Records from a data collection

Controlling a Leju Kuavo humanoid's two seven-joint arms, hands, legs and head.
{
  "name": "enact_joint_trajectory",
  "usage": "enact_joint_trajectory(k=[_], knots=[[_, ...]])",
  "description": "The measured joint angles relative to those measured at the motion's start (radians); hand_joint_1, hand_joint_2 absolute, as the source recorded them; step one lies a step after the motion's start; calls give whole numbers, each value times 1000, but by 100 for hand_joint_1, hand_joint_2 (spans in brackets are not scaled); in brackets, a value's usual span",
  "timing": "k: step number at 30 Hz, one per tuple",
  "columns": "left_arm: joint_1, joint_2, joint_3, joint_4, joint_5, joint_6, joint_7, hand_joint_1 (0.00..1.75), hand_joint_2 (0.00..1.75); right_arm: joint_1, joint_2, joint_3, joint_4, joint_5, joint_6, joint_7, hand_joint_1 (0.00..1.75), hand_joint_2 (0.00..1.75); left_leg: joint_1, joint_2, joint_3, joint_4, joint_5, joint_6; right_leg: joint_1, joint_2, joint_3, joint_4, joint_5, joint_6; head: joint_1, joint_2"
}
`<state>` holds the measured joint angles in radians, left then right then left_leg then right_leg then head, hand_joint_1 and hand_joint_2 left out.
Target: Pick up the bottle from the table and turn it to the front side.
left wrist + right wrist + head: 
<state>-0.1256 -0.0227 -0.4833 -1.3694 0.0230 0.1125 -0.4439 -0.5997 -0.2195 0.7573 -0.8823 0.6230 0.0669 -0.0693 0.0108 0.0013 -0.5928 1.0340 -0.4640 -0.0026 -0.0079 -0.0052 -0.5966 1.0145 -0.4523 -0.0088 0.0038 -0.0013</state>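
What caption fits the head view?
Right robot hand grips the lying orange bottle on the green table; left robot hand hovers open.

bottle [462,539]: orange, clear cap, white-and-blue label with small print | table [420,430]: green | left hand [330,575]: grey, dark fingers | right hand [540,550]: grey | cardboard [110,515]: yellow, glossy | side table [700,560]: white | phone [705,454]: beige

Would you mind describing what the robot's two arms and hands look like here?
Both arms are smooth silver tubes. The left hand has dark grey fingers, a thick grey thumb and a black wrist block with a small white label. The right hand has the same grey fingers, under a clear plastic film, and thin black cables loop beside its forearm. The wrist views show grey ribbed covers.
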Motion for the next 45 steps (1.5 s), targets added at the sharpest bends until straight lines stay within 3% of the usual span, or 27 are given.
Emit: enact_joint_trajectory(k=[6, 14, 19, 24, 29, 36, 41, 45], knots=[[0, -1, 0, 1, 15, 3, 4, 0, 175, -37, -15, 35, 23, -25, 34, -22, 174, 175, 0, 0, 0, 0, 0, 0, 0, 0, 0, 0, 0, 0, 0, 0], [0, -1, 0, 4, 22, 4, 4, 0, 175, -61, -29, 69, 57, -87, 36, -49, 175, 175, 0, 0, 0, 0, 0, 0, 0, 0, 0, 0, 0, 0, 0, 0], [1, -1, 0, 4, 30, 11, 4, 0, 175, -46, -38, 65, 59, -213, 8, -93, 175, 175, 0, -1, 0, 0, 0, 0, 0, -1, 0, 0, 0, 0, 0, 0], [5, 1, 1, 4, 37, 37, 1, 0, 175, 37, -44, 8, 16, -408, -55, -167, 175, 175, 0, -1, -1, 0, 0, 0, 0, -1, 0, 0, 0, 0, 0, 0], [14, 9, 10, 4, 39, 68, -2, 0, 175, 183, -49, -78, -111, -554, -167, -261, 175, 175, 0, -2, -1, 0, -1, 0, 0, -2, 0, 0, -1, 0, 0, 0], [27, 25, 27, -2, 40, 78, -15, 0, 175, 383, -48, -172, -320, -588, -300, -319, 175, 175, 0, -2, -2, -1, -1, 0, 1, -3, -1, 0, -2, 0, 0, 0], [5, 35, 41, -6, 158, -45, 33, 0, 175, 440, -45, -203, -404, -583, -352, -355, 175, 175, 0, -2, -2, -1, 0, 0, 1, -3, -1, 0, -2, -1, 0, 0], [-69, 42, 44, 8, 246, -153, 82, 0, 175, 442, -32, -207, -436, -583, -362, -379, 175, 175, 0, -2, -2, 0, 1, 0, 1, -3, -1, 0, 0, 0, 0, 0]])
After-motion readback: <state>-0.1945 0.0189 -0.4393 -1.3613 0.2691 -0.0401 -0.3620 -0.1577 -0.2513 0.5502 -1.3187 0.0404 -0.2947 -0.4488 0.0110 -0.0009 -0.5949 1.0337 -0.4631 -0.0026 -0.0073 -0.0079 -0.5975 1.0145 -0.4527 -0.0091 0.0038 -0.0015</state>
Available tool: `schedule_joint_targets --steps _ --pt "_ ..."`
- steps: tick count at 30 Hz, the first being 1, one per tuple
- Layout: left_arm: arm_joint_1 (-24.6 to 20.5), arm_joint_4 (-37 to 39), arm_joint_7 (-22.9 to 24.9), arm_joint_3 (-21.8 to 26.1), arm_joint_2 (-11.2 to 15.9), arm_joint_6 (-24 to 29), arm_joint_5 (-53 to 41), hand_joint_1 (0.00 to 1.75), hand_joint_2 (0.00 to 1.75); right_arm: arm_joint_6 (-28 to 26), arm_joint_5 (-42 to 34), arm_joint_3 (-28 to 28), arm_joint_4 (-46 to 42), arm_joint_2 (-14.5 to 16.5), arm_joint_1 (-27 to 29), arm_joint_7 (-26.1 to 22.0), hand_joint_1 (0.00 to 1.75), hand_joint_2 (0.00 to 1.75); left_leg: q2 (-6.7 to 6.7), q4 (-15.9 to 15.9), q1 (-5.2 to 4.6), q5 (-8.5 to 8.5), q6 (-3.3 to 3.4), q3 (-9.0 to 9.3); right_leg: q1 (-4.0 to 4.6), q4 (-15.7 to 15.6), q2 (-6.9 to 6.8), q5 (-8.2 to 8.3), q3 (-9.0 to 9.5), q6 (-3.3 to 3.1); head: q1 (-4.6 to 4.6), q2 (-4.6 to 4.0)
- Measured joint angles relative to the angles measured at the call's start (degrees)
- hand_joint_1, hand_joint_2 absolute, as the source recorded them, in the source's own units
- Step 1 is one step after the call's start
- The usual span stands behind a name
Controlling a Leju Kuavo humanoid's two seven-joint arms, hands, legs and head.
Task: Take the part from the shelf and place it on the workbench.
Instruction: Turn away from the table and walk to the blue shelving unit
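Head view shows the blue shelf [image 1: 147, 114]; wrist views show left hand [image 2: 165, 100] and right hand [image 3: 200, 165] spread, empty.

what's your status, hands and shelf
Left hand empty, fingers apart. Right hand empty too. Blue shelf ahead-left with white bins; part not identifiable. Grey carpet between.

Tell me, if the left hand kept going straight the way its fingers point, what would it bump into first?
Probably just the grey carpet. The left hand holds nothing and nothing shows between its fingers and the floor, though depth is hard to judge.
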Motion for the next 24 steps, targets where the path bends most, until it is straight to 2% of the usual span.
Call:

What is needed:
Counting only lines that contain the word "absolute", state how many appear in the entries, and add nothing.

Task output:
2